Comment by no_wizard
2 years ago
I have a friend who works in the energy industry specifically targeting power grid management.
It is far easier for power companies to manage power loss for things with consistent power usage (low variance) than high variance / inconsistent power loads.
Businesses tend to be very consistent, even if their power draw is high, like manufacturing or hospitals etc.
Residential power tends to be more variant and harder to fine tune for because it can spike quite suddenly in unexpected ways and tends to add more base load over time.
Therefore, it’d actually make more sense for power companies to buy people homes in other states if lowering base load is a concern, since residential is where all the major issues are for load balancing, no?

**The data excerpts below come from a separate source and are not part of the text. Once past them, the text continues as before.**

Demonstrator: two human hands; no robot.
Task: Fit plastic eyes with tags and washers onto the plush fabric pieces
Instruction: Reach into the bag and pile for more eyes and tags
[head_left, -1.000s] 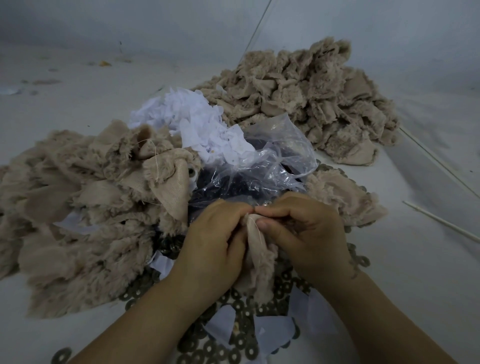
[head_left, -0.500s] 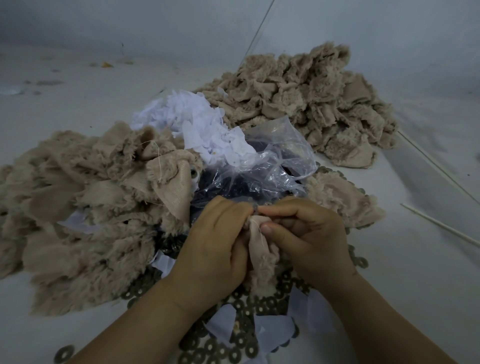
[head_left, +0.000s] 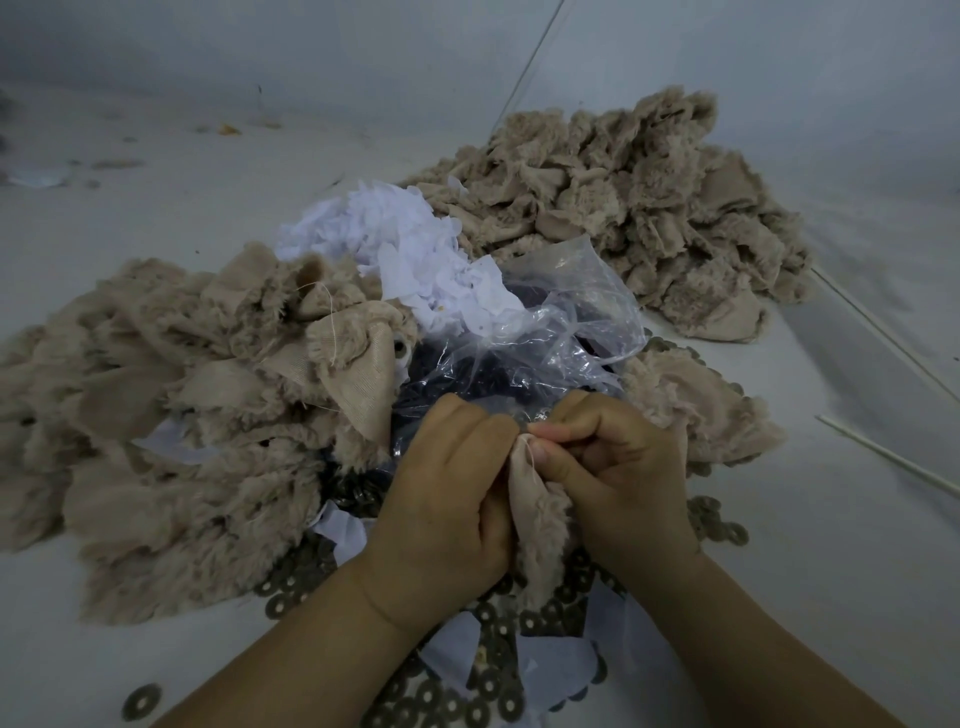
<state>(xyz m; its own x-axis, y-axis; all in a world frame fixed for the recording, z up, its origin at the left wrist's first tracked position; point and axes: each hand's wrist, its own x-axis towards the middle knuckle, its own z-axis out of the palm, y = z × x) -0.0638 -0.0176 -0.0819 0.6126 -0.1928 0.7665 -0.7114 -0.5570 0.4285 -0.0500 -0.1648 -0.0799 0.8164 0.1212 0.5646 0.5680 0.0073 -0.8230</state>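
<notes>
A pale grey-white work surface (head_left: 779, 597) fills almost the whole frame and meets a plain grey wall (head_left: 363, 47) along the top. Small scraps of litter (head_left: 228, 129) dot the surface at upper left, and thin pale sticks (head_left: 893, 457) lie across it at the right edge.

At lower centre, both hands close on one plush fabric piece (head_left: 540, 519), which hangs between them. The left hand (head_left: 447, 499) grips it from the left with fingers curled; the right hand (head_left: 618, 467) pinches its top edge between thumb and fingertips. Whether an eye is inside the pinch is too hidden to tell.

A heap of beige plush pieces (head_left: 156, 415) spreads over the left half of the frame, and a second heap (head_left: 649, 208) lies at upper right, near the wall. Between them, at centre, sits a pile of white tags (head_left: 395, 244), and just below it a clear plastic bag (head_left: 561, 322) of dark plastic eyes (head_left: 457, 384), touching the knuckles. Round metal washers (head_left: 483, 680) lie scattered under the wrists at the bottom of the frame, with one stray washer (head_left: 141, 701) at lower left and a few loose tags among them.
</notes>
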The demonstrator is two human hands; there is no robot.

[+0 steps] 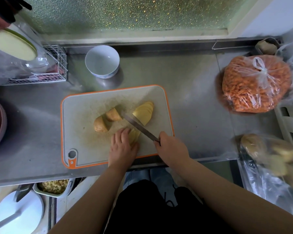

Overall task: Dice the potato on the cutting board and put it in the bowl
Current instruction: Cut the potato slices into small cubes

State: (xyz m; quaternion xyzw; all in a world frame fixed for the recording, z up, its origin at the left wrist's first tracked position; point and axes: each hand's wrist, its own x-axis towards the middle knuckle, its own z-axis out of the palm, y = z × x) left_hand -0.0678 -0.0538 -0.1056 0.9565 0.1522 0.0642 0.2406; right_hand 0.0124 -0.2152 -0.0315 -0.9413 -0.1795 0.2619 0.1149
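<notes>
Steel counter (184, 85): left fingers (121, 135) flat hiding potato slices (134, 135), right fingers clamped around knife (139, 126).

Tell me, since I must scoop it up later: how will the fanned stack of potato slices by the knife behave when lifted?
The fanned stack of pale yellow potato slices will probably slide apart, as the slices overlap loosely. Their cut faces look moist, so likely slippery. Each thin slice seems stiff, yet could snap.

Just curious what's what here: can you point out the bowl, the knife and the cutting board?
bowl (100, 60): head view, inner wall.
knife (139, 126): head view, middle of blade.
cutting board (85, 105): head view, bare surface.
</notes>
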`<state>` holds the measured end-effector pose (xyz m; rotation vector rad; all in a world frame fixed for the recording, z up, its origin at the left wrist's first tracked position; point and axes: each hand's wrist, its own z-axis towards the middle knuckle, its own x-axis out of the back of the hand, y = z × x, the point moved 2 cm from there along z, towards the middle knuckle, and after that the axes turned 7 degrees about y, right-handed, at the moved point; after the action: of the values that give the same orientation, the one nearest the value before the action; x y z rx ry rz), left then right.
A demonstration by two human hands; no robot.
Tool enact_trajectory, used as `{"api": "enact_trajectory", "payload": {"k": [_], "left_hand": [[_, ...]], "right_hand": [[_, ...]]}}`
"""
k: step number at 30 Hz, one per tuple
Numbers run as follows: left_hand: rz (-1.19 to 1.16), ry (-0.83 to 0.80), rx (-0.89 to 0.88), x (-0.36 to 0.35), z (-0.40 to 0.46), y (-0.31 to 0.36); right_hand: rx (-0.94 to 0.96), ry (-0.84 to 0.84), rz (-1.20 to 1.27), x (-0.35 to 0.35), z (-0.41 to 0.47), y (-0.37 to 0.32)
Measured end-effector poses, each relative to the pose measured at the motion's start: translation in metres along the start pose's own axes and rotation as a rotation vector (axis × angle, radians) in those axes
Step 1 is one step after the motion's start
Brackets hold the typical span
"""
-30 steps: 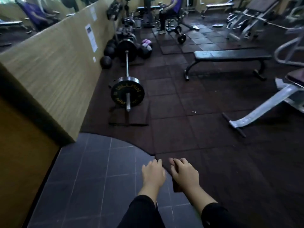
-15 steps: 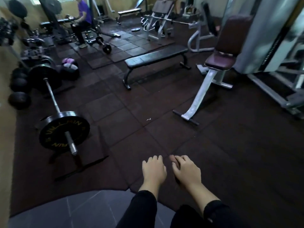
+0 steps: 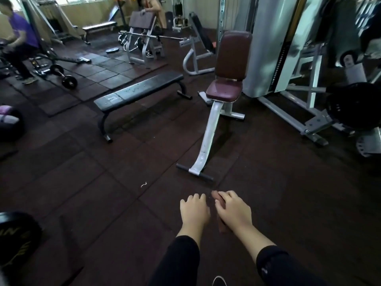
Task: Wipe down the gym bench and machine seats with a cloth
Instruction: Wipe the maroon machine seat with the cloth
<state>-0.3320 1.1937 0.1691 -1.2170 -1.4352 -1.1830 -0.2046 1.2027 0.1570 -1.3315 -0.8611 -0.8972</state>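
Right hand [image 3: 234,210] holds a small brown cloth [image 3: 221,225] tight; left hand [image 3: 194,209] is loosely curled and holds nothing. Farther ahead stand the seat [image 3: 224,90] and black bench [image 3: 138,90], not touched. Best open the cloth flat, then rub each whole top.

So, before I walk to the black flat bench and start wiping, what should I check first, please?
1. Cloth held: small brown cloth under right hand fingers: ok.
2. Left hand free: ok.
3. Black flat bench unoccupied: ok.
4. Dark rubber floor path clear: small white scrap lies there: not ok.
5. Maroon padded seat unoccupied: ok.
6. Cloth damp: cannot tell.
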Motion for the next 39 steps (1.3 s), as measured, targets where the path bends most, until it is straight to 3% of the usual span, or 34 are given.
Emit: {"api": "enact_trajectory", "payload": {"k": [28,39], "left_hand": [[0.024,0.013,-0.267,0.078,0.556,0.106],[-0.076,0.001,-0.081,0.079,0.757,0.203]], "right_hand": [[-0.245,0.120,-0.006,0.001,0.525,0.084],[-0.102,0.100,-0.045,0.028,0.752,0.186]]}}
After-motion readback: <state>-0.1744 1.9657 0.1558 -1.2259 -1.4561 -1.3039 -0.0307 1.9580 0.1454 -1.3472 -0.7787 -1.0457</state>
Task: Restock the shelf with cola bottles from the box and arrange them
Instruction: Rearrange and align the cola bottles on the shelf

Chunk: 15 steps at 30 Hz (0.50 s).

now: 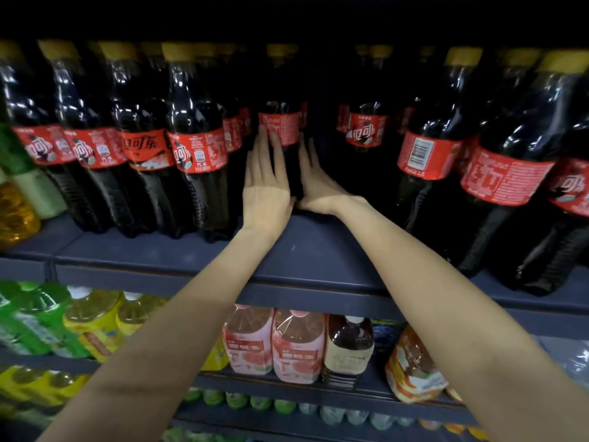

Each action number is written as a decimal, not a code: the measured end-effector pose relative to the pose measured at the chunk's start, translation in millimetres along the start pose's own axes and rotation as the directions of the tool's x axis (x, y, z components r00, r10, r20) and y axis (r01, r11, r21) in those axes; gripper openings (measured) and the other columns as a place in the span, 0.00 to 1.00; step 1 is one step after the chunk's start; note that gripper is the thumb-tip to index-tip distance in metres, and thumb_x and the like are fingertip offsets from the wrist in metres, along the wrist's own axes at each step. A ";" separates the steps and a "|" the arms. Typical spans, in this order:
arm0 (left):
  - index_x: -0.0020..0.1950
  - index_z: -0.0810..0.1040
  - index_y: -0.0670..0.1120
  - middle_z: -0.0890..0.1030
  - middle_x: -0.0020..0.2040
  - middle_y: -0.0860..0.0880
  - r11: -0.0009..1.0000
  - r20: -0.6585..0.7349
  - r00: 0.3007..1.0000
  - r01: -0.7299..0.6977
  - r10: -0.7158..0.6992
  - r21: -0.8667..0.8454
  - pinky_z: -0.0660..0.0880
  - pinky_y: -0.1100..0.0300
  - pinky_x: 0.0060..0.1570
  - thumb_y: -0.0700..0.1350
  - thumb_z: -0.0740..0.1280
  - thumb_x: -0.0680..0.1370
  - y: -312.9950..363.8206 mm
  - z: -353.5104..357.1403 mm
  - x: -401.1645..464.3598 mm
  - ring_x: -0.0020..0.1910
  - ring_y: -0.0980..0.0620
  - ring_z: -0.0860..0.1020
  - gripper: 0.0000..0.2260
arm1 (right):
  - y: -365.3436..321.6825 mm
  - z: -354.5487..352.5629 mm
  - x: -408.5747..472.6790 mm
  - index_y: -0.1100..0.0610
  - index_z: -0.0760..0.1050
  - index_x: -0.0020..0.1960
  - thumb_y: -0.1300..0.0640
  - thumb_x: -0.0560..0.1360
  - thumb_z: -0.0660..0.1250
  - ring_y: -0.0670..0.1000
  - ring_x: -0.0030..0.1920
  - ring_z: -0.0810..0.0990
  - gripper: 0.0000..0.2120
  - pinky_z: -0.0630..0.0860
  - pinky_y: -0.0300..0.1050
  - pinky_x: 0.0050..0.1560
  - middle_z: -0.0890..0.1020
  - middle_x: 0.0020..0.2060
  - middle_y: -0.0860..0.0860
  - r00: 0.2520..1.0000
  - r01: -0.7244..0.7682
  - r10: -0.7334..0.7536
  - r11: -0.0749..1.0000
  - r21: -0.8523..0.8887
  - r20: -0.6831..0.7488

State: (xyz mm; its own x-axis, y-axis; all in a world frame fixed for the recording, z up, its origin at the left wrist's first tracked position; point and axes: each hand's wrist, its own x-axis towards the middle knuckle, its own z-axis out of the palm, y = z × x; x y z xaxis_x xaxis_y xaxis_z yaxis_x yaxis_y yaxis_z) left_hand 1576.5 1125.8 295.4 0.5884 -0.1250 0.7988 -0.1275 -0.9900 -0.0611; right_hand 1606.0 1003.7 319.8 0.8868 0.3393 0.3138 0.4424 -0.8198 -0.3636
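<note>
Cola bottles are the matter of this task, and the head view, the only one, shows many of them already standing upright on the dark shelf (306,250). At the left there is a tight front row of cola bottles (143,145), and at the right another group of cola bottles (497,173) stands near the shelf edge. Between these two groups there is a gap at the front of the shelf. Deep in this gap stands one cola bottle (280,129), and the two hands are on it.

The left hand (266,183) lies flat against the left side of this bottle with straight fingers that reach up to the red label. The right hand (315,183) is on the right side, also with extended fingers. So both hands are spread and press on the bottle from two sides; they do not curl around it. Farther back at the right stands one more bottle (366,129), apart from the held one.

The box is not visible here. I judge that the restocking is well advanced, but the front of the middle gap is not yet filled. Some labels at the right are turned sideways, so arranging is probably also left.

On the lower shelves (318,386) stand pink juice bottles (274,346) and green and yellow drinks (63,317).
</note>
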 end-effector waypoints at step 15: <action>0.74 0.59 0.36 0.64 0.72 0.32 0.932 0.044 0.991 -0.136 0.129 0.335 0.58 0.49 0.72 0.66 0.73 0.60 -12.2 8.5 12.5 0.72 0.38 0.65 0.54 | 7.7 -12.3 22.4 0.55 0.34 0.77 0.42 0.70 0.72 0.65 0.75 0.49 0.55 0.64 0.57 0.70 0.34 0.74 0.62 0.995 0.033 0.003 0.930 -0.365 0.095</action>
State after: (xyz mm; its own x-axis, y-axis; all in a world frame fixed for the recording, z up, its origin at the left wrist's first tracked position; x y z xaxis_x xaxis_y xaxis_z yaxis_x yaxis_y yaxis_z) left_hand 1592.2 1135.7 301.1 0.6016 -0.2542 0.7573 0.0689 -0.9280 -0.3663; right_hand 1627.6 999.3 334.9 0.8966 0.3797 0.2278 0.3915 -0.9201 -0.0074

> it’d actually make more sense for power companies to buy people homes in other states
No, because of scale. A large factory is one entity to deal with. Moving just one out of state is possible, but meaningless as even though houses are significant overall you need to deal with many houses before an actual difference is made, while if you can deal with a factory you can make a large difference for the same amount of effort.
A factory/hospital is also easier because they probably have a backup plan. if there is any possibility that the power will go out they are likely to have made backup plans. You are overall cheaper than their backup plans, but you can probably make them a deal where they run their backup plan instead of connecting to you. Since they already have the generator it isn't a problem for them to use their generator on your busy days, and so a small discount makes it easy to work with the factory than a home owner who is probably thinking about friends and family they are moving away from.
The power company has a list of who these deals are with and the priority order. I know of one factory with a coal boiler from the 1800s, and a generator from then 1920s - the whole is very inefficient and takes a full day to start up, but the power company makes it worth while to keep everything operational because every 5 years they can power it on and supply the whole town (at 5x the normal cost of power from the plants they run all the time). Meanwhile there is a store near my parents that is running their generator every hot day - a modern diesel generator when sized properly is not a lot more expensive than grid power so the store doesn't need a big incentive to use it instead of grid power.
Of course all of the above is for exceptions. Where I live now we have built far more wind than needed most of the time, and as a result 80% of our power is renewable. There are very few days when backups are even needed.
Would it help if the state were to provide tax incentives for in home battery backups?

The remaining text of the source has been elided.